Task brief ::
Wherever a line of the records contains "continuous", copy that line.

Available data ::

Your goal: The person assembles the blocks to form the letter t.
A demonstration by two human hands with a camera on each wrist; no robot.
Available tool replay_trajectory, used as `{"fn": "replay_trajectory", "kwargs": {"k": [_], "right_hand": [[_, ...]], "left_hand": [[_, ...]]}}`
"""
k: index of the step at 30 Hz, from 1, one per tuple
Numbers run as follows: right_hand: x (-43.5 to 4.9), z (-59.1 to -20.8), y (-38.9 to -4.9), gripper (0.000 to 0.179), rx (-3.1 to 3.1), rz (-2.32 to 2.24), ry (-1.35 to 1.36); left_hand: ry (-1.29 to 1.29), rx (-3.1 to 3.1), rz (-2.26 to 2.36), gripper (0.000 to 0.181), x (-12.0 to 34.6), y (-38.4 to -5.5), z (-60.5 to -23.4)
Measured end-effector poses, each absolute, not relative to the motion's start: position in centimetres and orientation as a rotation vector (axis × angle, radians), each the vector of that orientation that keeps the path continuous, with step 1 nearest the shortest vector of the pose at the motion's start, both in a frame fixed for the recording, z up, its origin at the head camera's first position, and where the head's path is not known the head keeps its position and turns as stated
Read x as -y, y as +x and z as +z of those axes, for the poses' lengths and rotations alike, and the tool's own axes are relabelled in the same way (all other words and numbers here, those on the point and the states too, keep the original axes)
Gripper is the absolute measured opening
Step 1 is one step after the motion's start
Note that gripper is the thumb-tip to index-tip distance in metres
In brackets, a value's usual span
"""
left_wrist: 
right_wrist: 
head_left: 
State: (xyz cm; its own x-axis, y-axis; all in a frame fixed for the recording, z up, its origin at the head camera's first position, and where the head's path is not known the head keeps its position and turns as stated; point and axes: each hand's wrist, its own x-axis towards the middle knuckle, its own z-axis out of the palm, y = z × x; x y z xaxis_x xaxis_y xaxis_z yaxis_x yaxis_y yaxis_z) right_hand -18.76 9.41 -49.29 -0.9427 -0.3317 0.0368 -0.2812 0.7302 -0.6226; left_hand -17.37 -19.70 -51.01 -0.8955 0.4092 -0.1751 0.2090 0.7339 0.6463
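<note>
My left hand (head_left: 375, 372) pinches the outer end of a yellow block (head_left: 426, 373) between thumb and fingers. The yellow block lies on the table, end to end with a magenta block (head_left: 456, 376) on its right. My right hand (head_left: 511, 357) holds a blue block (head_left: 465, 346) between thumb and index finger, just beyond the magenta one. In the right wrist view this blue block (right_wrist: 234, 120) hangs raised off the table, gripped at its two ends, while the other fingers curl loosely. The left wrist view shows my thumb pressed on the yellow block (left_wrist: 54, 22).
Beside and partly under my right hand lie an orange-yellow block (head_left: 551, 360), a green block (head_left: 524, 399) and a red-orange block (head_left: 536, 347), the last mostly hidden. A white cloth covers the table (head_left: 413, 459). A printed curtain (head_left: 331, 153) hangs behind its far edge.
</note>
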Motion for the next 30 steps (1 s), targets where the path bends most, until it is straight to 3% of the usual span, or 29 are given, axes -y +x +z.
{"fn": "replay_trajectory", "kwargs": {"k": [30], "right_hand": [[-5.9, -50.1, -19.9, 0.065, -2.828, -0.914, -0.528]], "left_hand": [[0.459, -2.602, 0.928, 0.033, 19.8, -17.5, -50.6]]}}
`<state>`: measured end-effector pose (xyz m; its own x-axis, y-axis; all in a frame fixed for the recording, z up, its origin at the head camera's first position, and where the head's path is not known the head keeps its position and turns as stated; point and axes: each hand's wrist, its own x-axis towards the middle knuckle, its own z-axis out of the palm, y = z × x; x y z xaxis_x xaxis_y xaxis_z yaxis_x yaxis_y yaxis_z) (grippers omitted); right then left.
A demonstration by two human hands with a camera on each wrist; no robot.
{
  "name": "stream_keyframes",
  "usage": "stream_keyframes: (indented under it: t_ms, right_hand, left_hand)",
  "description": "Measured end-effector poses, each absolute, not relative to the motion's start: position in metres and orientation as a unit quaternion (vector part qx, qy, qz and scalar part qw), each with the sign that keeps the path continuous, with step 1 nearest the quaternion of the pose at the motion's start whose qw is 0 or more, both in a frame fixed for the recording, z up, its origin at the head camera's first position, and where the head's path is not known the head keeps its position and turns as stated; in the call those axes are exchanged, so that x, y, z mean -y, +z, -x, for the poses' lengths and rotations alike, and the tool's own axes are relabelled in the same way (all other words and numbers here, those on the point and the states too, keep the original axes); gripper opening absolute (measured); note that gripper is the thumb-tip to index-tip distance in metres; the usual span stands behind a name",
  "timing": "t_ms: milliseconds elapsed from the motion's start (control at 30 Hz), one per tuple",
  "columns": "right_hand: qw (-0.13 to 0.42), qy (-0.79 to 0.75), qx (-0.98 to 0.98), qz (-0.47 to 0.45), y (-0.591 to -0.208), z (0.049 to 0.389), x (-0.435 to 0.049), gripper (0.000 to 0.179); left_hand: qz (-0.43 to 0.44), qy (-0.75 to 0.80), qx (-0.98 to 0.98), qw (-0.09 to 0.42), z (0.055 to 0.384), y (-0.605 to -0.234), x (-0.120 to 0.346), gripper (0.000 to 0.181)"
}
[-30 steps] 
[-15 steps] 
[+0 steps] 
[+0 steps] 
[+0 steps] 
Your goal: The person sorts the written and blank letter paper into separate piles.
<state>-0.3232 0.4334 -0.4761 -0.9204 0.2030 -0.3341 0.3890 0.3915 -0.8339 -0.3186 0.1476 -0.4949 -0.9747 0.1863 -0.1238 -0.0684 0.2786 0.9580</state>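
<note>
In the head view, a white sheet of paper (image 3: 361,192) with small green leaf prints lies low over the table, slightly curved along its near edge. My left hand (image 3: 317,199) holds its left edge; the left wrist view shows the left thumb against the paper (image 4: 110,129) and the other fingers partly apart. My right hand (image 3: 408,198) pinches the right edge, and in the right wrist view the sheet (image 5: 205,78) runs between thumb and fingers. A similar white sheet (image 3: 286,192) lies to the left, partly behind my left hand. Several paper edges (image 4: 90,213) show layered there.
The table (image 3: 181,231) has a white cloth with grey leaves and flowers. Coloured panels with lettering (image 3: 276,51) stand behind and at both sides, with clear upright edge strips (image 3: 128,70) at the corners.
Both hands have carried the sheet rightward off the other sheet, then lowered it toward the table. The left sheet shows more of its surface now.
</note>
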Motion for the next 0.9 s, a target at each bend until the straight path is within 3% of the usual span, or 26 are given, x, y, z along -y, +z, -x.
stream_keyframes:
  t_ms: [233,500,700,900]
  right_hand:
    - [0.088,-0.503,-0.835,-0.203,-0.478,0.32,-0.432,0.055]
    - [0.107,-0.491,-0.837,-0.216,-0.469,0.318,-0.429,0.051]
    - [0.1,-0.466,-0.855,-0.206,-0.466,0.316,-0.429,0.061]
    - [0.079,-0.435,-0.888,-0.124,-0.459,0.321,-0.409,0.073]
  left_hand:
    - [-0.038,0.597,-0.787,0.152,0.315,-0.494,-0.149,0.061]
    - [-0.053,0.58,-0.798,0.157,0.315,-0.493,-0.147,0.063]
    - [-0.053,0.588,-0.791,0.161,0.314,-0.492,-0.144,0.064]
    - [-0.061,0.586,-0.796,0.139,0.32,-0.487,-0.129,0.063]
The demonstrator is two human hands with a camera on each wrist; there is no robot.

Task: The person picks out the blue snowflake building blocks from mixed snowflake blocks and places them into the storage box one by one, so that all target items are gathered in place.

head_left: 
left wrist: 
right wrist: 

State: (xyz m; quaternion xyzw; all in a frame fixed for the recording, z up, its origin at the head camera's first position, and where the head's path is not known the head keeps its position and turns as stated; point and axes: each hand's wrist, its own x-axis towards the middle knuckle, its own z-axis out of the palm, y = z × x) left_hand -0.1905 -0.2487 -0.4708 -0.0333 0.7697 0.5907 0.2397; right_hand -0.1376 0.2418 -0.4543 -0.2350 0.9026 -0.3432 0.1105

Exercise output ::
Measured end-effector poses, each absolute, not relative to the motion's start: position in centimetres and orientation as a rotation vector (axis × angle, radians), each the vector of that orientation that keeps the path continuous, with step 1 nearest the shortest vector of the pose at the motion's start, both in a frame fixed for the recording, z up, its origin at the head camera's first position, and where the head's path is not known the head keeps its position and turns as stated
  "description": "Measured end-effector poses, each absolute, not relative to the motion's start: position in metres and orientation as a unit quaternion (vector part qx, qy, qz and scalar part qw), each with the sign that keeps the path continuous, with step 1 nearest the quaternion of the pose at the motion's start whose qw is 0 or more, both in a frame fixed for the recording, z up, its origin at the head camera's first position, and where the head's path is not known the head keeps its position and turns as stated; in the call those axes are exchanged, so that x, y, z mean -y, +z, -x, for the poses' lengths and rotations alike, and the tool's own axes are relabelled in the same way (all other words and numbers here, those on the point and the states too, keep the original axes); gripper opening absolute (measured); note that gripper is the thumb-tip to index-tip distance in metres; the usual span stands behind a name",

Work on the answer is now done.